- _WORK INSTRUCTIONS_
On the basis of the records below, report how many lines contain the word "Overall". Nothing else should be given.

- _PROVIDED DATA_
* * * * *

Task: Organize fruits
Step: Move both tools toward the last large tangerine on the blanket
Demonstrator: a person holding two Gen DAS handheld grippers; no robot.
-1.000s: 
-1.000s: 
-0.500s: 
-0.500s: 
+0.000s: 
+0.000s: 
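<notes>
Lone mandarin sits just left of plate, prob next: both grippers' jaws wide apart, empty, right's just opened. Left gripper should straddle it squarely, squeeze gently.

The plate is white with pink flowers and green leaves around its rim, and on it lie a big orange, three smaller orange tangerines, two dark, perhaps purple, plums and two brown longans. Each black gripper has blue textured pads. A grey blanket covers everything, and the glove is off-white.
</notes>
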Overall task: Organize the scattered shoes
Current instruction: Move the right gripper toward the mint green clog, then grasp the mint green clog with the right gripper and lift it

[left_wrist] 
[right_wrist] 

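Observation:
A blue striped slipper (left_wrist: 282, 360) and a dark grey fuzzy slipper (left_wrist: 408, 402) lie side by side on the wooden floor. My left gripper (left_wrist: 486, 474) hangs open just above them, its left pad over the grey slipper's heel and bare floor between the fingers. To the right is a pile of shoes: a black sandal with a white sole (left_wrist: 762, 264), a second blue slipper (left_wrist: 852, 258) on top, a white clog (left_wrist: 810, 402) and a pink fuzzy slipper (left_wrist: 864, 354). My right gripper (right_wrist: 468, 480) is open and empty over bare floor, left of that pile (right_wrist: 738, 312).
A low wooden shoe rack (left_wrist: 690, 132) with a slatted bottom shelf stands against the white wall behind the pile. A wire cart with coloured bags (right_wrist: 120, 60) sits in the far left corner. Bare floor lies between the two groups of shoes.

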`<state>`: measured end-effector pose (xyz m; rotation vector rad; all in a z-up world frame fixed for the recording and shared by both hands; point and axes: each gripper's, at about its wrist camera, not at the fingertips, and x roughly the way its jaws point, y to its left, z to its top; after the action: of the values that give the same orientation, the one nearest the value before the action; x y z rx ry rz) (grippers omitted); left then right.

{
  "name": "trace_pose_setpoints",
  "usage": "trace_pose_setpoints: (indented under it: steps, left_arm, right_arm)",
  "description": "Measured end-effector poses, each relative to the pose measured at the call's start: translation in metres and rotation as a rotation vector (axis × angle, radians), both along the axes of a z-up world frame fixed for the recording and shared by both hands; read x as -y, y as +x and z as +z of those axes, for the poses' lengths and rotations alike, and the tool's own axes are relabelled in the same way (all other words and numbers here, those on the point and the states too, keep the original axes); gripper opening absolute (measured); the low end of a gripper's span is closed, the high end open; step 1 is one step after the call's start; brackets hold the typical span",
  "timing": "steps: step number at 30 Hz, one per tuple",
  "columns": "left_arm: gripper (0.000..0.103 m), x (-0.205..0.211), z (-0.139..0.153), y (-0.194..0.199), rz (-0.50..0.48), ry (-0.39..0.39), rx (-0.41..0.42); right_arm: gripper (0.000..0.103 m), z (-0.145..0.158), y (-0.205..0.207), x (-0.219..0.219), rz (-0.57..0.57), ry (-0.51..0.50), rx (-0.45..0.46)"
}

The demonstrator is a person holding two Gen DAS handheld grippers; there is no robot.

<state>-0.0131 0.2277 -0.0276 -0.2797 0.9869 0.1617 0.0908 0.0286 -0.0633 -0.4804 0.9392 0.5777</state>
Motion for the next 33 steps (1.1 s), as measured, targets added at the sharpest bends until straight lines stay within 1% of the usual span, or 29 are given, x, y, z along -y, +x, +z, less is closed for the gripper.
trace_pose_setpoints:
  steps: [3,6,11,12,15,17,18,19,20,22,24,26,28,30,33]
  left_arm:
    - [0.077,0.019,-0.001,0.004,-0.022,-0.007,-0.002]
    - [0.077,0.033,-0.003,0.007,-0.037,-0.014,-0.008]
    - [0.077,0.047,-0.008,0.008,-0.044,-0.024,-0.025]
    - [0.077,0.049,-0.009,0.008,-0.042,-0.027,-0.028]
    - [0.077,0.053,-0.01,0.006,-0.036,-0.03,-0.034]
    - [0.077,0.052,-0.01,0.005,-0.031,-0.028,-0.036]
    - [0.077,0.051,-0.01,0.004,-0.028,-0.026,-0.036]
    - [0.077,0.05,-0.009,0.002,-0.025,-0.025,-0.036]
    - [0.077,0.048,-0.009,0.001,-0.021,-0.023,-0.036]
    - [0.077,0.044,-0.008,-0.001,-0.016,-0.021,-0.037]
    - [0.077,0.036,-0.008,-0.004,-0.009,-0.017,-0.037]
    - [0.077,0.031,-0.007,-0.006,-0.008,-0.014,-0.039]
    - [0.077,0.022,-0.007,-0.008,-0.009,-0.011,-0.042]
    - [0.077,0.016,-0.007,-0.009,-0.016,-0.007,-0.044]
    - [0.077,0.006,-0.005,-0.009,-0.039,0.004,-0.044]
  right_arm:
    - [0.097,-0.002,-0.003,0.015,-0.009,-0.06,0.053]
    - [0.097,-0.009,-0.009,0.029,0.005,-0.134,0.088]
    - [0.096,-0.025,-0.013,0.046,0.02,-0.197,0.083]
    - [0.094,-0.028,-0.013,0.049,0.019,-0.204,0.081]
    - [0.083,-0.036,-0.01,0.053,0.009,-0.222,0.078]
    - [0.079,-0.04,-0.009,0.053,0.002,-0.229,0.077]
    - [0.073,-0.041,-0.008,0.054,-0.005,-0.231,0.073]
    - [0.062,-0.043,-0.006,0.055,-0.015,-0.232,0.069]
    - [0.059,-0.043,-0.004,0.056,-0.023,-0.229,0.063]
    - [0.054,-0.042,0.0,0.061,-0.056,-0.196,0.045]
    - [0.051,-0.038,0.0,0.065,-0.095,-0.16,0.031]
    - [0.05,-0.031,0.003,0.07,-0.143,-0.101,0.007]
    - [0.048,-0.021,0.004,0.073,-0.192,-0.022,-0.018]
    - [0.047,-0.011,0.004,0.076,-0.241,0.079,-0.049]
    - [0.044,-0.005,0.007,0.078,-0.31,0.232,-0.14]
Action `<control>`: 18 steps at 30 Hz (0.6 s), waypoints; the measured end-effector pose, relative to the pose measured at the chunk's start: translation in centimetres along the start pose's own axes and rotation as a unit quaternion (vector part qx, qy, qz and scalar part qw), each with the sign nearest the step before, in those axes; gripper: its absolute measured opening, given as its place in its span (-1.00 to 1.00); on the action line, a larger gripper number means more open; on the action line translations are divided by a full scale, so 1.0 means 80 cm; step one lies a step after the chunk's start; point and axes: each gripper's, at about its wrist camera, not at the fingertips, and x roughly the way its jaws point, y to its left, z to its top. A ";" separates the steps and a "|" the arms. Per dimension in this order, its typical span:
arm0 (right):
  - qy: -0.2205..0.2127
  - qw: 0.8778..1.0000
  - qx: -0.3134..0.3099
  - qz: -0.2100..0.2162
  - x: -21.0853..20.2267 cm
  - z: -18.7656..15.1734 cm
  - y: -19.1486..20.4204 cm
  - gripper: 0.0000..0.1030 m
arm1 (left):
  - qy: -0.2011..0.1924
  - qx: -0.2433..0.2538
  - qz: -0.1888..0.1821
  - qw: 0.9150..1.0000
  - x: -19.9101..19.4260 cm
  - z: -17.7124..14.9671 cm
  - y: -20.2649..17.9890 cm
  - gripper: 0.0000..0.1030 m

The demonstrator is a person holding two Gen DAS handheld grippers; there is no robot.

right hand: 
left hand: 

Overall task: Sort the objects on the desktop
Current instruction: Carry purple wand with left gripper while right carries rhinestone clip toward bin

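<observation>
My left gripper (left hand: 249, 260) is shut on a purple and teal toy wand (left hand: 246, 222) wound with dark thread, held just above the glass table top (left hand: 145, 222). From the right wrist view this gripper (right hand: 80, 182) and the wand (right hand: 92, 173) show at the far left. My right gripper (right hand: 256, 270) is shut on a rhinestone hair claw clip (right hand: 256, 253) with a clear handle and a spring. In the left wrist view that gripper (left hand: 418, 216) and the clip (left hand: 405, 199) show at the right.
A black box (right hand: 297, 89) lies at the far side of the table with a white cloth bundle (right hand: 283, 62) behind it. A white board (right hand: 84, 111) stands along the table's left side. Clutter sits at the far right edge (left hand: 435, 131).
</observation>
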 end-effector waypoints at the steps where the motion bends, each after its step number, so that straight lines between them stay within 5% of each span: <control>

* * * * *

- _RESPONSE_
2